△ビートルから見た曇りの博多湾 (2005年12月30日)
外国語を翻訳する場合、時として「言葉」ではなく「生活文化」を
翻訳しなければならない場合がある。
例えば、博多港とプサン港を行き来する「ビートル」号のトイレには、
このような張り紙がしてある。
△ビートルの便所の中の張り紙
一見、何の変哲もない張り紙だが、韓国語を読んでみると
사용하신 휴지는 변기에 넣어 주십시오.
(御使用になったトイレットペーパーは便器にお流し下さい)
と書かれている。
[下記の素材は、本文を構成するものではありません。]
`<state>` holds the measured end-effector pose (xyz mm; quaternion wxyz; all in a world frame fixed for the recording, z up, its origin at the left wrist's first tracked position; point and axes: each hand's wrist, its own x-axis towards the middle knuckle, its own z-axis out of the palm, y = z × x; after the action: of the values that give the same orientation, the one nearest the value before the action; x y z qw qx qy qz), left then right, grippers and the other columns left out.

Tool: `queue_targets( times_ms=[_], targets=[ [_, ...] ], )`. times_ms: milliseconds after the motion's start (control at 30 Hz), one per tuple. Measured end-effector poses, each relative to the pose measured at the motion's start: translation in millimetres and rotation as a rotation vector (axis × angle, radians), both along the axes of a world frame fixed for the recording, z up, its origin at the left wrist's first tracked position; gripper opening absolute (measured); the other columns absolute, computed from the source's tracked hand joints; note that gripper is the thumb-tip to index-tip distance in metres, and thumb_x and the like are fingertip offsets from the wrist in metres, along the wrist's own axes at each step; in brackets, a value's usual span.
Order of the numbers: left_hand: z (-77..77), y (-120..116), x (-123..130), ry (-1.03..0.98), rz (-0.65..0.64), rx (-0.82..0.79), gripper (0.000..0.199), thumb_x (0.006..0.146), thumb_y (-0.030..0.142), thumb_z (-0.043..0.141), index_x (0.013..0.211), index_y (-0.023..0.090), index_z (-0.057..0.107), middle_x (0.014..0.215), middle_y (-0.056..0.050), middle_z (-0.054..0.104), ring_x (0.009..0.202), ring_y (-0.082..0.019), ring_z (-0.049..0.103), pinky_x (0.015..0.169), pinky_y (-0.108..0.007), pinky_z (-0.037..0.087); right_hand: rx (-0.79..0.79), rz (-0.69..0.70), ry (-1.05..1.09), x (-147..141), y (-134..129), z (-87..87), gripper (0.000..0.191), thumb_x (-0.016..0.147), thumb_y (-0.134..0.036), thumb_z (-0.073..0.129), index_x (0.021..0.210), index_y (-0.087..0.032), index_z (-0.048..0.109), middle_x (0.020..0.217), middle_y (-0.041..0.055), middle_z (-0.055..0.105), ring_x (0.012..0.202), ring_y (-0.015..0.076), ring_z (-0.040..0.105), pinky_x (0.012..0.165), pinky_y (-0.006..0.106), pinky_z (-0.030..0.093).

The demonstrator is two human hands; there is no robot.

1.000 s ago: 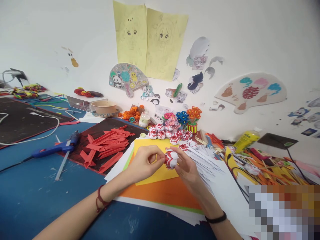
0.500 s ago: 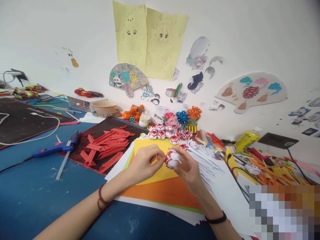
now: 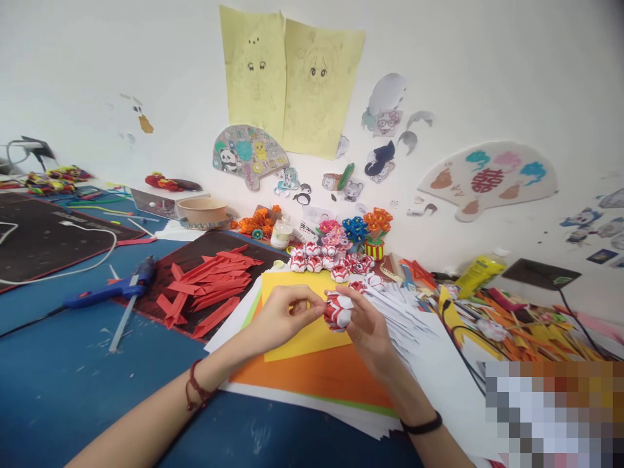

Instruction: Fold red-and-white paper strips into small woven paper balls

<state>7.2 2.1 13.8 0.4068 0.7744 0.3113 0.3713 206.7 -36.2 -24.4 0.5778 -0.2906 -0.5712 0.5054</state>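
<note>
Paper ball (image 3: 338, 312) shifted in fingers (image 3: 311, 315), striped pot (image 3: 374, 251) (orange flowers (image 3: 379, 224) inside)

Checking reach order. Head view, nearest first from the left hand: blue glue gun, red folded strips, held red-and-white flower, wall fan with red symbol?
From the left hand:
1. Held red-and-white flower: touching it.
2. Red folded strips: just to the left.
3. Blue glue gun: farther left.
4. Wall fan with red symbol: far right, beyond.

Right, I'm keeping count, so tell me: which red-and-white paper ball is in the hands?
The red-and-white paper ball between the left hand and right hand, above the yellow sheet; no hand touches the clustered balls beyond.
</note>
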Motion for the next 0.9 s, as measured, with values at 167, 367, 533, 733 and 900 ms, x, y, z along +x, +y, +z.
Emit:
queue_targets(
  times_ms=[167,367,533,733,900],
  targets=[
    [-0.1,-0.2,0.5,0.002,0.000,-0.009,0.031,0.089,0.041,0.060,0.084,0.013,0.073,0.063,0.001,0.054,0.056,-0.009,0.034,0.054,-0.026,0.024,0.005,0.004,-0.022,1.1,-0.6,0.1,0.053,0.079,-0.044,0.075,0.126,-0.026,0.058,0.126,0.0124,0.063,0.099,0.0242,0.065,0.075,0.034,0.055],
    [-2.4,1.0,0.5,-0.030,-0.027,-0.069,0.031,0.087,0.043,0.062,0.084,0.013,0.072,0.057,0.003,0.045,0.055,-0.009,0.032,0.053,-0.025,0.022,0.007,0.008,-0.028,1.6,-0.1,-0.2,0.053,0.079,-0.043,0.075,0.126,-0.025,0.058,0.121,0.0120,0.064,0.100,0.0250,0.064,0.076,0.035,0.055],
    [-2.7,0.0,0.7,-0.045,-0.051,-0.096,0.032,0.088,0.043,0.061,0.085,0.012,0.070,0.062,0.001,0.051,0.058,-0.010,0.036,0.055,-0.025,0.026,0.002,-0.004,0.010,0.2,-1.4,0.0,0.055,0.078,-0.044,0.076,0.126,-0.025,0.058,0.119,0.0119,0.065,0.102,0.0259,0.063,0.077,0.036,0.055],
    [-0.5,-3.1,1.3,-0.018,-0.026,-0.044,0.031,0.089,0.041,0.058,0.083,0.013,0.068,0.063,0.001,0.052,0.056,-0.009,0.035,0.054,-0.024,0.026,0.017,-0.005,0.001,0.2,0.5,-2.5,0.053,0.079,-0.044,0.075,0.126,-0.026,0.058,0.120,0.0113,0.064,0.102,0.0255,0.063,0.079,0.036,0.054],
    [0.1,-4.0,1.8,-0.021,-0.006,-0.002,0.029,0.089,0.039,0.058,0.082,0.013,0.068,0.070,-0.001,0.059,0.059,-0.010,0.039,0.055,-0.023,0.030,0.018,-0.007,-0.011,-0.5,0.5,-2.0,0.052,0.080,-0.045,0.074,0.126,-0.026,0.059,0.112,0.0107,0.067,0.099,0.0257,0.063,0.078,0.038,0.055]
  ],
)
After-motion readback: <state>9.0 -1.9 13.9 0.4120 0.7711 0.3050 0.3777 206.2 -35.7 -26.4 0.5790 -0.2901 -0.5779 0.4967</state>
これは、上下の日本語や英語の訳としては
全く間違った翻訳だと言えるだろう。
しかし、一般的にトイレットペーパーを水洗便器に捨てる習慣の
ない韓国人客向けの張り紙としては「正しい」のである。
また同時に、乗務員にとっては、おそらく切実な「願い」でも
あるだろう。
韓国では、一般的に便器のつまりを防ぐためにトイレットペーパーを
ゴミ箱に捨てるという習慣がある。この習慣は単に便宜的な
ものではなく、かなり強度な生活習慣と見ていい。
その証拠に、同じく玄界灘を往復している韓国の高速船「コビー」の
便所には、便器の紙詰まりの心配など全くないにも関わらず、
狭い空間の前後左右に日本語で「トイレットペーパーは便器に
流さずゴミ箱に捨ててください」という趣旨の注意書きが
なされていた。(現在の状況は未確認)
おそらく、そうした注意書きに従う日本人客は限りなく「0」に
近いのではないかと思われるが、一部の韓国人からすれば、
便器にペーパーを流す日本人(その他の外国人)の習慣が
「許せない」という意識レベルにまで達しているのではないかと
思われる。
△博多港に接岸したビートル号
外国語は時として、背景にある生活習慣まで含めて「文化」訳
しなければならない。
そんなことを考えながらビートルを降りた「オタク」であった。